As of last week, DSA’s National Political Committee began considering candidates for three appointments to the body, replacing members who recently stepped down.
Considering the delicate moment DSA is in, where trust between leaders and members is very weak, we believe that it is extremely important that NPC appointees represent the same general political tendencies as those who left.
Roughly speaking, to us that means bringing on someone representative of the perspective of the current DSA International Committee, someone from the libertarian socialist wing of DSA, and someone representing major constituencies Matt Miller was elected by. We realize people’s politics are complex and are unlikely to map perfectly onto those who stepped down — however, we think in this moment it is worth the effort to represent major groupings in DSA who elected those three NPCers.

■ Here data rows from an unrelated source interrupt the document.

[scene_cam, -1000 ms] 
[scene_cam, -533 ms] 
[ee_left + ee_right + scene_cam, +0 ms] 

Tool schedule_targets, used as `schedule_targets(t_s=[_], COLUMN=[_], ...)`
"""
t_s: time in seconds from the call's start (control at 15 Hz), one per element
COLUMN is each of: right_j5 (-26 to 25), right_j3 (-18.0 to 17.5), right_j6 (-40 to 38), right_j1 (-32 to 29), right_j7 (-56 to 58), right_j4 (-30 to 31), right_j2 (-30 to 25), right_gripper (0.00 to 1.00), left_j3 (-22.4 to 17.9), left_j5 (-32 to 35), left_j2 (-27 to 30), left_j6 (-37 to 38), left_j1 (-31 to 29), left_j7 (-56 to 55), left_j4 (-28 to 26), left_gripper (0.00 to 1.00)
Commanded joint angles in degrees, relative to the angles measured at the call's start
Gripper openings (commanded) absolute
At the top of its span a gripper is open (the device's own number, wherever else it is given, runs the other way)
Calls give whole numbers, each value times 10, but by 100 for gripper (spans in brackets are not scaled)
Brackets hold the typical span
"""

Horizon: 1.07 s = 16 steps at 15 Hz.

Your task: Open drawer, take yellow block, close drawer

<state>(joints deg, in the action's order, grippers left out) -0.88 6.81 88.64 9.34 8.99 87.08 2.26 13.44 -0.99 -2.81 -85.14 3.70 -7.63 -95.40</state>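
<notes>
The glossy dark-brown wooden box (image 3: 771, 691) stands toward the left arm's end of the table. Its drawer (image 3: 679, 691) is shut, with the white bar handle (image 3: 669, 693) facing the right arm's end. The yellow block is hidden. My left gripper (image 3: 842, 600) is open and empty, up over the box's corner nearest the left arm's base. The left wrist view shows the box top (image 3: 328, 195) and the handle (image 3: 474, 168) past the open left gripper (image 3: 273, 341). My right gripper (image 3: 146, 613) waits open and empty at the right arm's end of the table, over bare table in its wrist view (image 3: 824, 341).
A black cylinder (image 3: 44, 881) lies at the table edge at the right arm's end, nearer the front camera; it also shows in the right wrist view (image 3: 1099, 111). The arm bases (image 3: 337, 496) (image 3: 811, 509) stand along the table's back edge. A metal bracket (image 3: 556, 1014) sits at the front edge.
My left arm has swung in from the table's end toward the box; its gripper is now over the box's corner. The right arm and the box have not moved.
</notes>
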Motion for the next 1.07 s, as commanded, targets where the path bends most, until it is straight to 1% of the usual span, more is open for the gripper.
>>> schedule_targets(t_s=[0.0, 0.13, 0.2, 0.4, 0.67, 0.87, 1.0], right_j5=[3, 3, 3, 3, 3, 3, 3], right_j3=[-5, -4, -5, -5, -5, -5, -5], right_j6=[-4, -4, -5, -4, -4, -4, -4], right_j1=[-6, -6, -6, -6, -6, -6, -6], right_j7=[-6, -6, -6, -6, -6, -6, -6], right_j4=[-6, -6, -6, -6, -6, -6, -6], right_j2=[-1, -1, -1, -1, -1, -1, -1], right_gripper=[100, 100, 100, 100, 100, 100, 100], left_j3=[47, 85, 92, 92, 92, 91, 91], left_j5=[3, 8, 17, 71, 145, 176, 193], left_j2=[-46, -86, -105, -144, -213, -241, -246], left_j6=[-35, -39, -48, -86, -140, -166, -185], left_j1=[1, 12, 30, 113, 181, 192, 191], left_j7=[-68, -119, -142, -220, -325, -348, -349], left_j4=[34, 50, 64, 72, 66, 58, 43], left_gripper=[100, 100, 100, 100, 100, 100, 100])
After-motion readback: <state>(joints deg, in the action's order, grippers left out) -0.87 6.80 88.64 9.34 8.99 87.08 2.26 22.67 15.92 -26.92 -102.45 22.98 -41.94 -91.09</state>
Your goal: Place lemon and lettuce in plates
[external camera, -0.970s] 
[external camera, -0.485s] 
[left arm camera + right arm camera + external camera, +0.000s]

Whether or not we agreed with the politics of those who resigned from the NPC, the political constituencies they represented remain part of our organization, and it would only further erode the legitimacy of the national leadership if we used the appointment process to shut out tendencies that had been represented on the NPC up to now.
As we’ve written in the past, DSA punches well below its weight. For membership organizations to be effective, members need to feel like they have some say and stake in the direction of the organization. If nominally democratic conventions have little to no impact on organizational priorities, or if disciplinary measures handed down by the NPC are seen as arbitrary, members become alienated and it becomes all the more challenging to build a collective sense of purpose for the organization.
It should go without saying that we also want to appoint people who will work with the rest of the NPC in good faith, are open and eager for honest political debate, and interested in building a strong, democratic DSA. We believe that such people exist in all tendencies.
Attempting to use this appointment process to change the NPC’s composition would likely lead to further crisis and demoralization. Maintaining the political composition of the NPC would be an important step in rebuilding trust between the NPC and membership.